__Task item__.
When you reach the line containing "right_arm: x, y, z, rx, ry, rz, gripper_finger", include it and stop; until then, return each line of the material exactly, starting with the first.

__Data records__.
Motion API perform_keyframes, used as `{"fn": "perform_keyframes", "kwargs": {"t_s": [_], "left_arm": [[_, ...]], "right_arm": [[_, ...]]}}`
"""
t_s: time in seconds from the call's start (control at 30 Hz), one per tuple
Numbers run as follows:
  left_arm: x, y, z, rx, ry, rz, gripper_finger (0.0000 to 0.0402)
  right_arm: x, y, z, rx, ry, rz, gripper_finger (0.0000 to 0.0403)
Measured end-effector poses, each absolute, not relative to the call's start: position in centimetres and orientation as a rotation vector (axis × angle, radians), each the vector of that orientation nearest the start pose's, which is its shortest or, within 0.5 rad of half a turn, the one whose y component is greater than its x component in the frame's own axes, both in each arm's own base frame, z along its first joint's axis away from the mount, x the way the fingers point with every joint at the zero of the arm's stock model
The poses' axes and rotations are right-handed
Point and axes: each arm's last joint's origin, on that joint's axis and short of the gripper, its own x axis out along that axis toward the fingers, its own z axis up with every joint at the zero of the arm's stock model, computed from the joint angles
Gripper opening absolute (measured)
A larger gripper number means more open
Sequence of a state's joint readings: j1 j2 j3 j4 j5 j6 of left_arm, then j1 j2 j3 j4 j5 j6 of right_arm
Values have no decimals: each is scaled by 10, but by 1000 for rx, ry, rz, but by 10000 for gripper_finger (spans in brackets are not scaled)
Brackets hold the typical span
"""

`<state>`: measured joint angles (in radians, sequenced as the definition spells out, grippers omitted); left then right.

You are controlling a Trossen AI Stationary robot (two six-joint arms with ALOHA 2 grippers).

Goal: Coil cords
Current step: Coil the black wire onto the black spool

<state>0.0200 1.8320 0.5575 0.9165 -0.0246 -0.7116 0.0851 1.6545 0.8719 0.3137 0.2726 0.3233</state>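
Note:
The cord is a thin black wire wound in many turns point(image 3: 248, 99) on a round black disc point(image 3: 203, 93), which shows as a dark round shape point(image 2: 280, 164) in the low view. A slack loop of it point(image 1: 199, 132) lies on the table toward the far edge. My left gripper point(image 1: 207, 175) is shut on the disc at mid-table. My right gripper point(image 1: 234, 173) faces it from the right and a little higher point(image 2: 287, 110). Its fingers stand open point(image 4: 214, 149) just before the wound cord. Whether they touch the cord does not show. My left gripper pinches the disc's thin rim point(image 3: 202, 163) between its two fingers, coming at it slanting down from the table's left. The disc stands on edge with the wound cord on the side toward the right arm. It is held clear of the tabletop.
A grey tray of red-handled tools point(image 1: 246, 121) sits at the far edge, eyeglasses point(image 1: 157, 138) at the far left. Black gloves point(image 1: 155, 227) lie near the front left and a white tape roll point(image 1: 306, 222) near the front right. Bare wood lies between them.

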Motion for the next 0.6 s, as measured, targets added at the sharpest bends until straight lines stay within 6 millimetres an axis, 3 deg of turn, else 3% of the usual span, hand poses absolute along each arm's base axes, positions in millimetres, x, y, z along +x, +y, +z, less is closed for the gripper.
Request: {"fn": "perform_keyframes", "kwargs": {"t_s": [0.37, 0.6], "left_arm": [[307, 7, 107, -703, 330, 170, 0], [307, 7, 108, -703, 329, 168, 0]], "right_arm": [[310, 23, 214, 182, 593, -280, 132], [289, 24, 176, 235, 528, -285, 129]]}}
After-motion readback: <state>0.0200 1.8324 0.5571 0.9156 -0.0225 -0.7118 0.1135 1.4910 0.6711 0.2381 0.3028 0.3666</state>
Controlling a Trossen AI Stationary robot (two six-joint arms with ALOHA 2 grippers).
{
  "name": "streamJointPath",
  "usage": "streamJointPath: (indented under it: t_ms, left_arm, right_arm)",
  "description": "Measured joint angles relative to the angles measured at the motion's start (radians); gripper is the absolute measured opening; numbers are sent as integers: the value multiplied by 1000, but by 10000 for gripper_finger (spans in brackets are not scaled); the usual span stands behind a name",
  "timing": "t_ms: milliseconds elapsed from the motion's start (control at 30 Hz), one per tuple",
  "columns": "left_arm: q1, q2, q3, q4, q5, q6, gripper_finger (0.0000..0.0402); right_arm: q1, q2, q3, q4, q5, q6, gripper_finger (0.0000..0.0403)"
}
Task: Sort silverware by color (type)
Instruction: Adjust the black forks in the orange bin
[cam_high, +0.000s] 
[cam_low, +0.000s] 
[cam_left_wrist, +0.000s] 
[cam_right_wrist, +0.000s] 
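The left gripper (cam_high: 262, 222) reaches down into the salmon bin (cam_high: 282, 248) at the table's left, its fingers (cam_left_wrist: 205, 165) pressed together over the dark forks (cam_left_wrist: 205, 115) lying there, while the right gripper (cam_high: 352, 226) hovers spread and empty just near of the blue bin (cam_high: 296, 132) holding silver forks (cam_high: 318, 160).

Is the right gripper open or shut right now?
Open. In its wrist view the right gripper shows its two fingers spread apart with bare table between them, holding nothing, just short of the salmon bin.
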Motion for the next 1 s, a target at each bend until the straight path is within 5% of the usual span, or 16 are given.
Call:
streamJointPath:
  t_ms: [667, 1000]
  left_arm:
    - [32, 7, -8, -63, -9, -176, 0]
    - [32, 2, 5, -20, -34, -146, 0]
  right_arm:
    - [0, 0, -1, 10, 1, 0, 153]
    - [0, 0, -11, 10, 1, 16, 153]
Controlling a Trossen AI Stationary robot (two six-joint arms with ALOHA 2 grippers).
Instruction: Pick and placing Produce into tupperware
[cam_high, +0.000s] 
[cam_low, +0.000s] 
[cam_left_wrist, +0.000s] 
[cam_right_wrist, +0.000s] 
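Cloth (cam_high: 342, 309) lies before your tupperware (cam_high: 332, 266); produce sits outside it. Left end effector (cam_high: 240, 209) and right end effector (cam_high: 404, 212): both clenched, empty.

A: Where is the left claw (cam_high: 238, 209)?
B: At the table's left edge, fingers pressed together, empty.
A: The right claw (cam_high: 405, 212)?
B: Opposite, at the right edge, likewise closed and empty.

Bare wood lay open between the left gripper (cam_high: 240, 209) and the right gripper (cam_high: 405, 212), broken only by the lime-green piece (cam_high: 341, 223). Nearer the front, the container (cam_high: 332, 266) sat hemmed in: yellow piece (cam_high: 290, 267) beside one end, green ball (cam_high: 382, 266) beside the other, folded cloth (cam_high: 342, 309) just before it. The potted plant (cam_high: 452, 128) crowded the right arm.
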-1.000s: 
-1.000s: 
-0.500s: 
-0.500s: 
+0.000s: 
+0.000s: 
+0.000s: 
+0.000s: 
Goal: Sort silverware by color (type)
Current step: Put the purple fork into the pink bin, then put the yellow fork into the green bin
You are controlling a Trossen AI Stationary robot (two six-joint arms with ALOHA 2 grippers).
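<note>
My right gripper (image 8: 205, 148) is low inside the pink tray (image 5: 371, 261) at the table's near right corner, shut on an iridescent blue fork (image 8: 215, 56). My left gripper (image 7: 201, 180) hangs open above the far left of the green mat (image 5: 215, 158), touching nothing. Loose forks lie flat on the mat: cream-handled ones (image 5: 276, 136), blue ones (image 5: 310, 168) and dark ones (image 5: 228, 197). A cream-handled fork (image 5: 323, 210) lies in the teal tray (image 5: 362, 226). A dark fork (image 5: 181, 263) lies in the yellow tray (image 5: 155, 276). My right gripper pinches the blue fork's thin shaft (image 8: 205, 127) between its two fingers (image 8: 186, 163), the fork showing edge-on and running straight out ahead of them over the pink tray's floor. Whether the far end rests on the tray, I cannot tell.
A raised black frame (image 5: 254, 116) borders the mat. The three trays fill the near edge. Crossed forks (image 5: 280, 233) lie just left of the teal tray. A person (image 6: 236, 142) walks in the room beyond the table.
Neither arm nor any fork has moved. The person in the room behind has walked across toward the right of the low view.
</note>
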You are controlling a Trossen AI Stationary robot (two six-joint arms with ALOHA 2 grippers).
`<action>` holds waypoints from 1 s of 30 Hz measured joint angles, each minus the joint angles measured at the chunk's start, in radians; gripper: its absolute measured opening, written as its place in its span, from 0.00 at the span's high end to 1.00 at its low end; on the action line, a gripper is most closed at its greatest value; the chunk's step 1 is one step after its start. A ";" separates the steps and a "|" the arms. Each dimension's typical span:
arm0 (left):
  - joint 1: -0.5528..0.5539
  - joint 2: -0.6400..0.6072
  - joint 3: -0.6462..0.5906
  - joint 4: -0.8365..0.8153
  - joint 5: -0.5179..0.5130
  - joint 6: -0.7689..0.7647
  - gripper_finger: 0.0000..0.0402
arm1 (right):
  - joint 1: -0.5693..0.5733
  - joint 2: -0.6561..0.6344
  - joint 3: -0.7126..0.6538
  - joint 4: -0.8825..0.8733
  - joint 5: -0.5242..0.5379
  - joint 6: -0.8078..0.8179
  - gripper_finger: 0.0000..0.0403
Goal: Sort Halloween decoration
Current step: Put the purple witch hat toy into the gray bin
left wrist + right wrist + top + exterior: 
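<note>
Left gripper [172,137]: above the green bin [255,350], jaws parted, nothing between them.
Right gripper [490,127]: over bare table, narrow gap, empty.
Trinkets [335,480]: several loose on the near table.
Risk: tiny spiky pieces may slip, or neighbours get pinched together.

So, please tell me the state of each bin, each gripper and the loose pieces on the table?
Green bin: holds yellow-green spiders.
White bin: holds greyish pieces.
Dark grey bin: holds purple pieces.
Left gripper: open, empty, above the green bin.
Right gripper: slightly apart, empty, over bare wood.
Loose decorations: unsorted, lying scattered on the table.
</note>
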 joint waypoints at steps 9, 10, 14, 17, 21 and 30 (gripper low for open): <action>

__Response box__.
Motion API perform_keyframes, used as `{"fn": "perform_keyframes", "kwargs": {"t_s": [_], "left_arm": [[_, ...]], "right_arm": [[_, ...]]}}`
"""
t_s: time in seconds from the call's start (control at 30 Hz), one per tuple
Numbers run as follows:
  left_arm: x, y, z, rx, ry, rz, gripper_finger (0.0000 to 0.0402)
  right_arm: x, y, z, rx, ry, rz, gripper_finger (0.0000 to 0.0403)

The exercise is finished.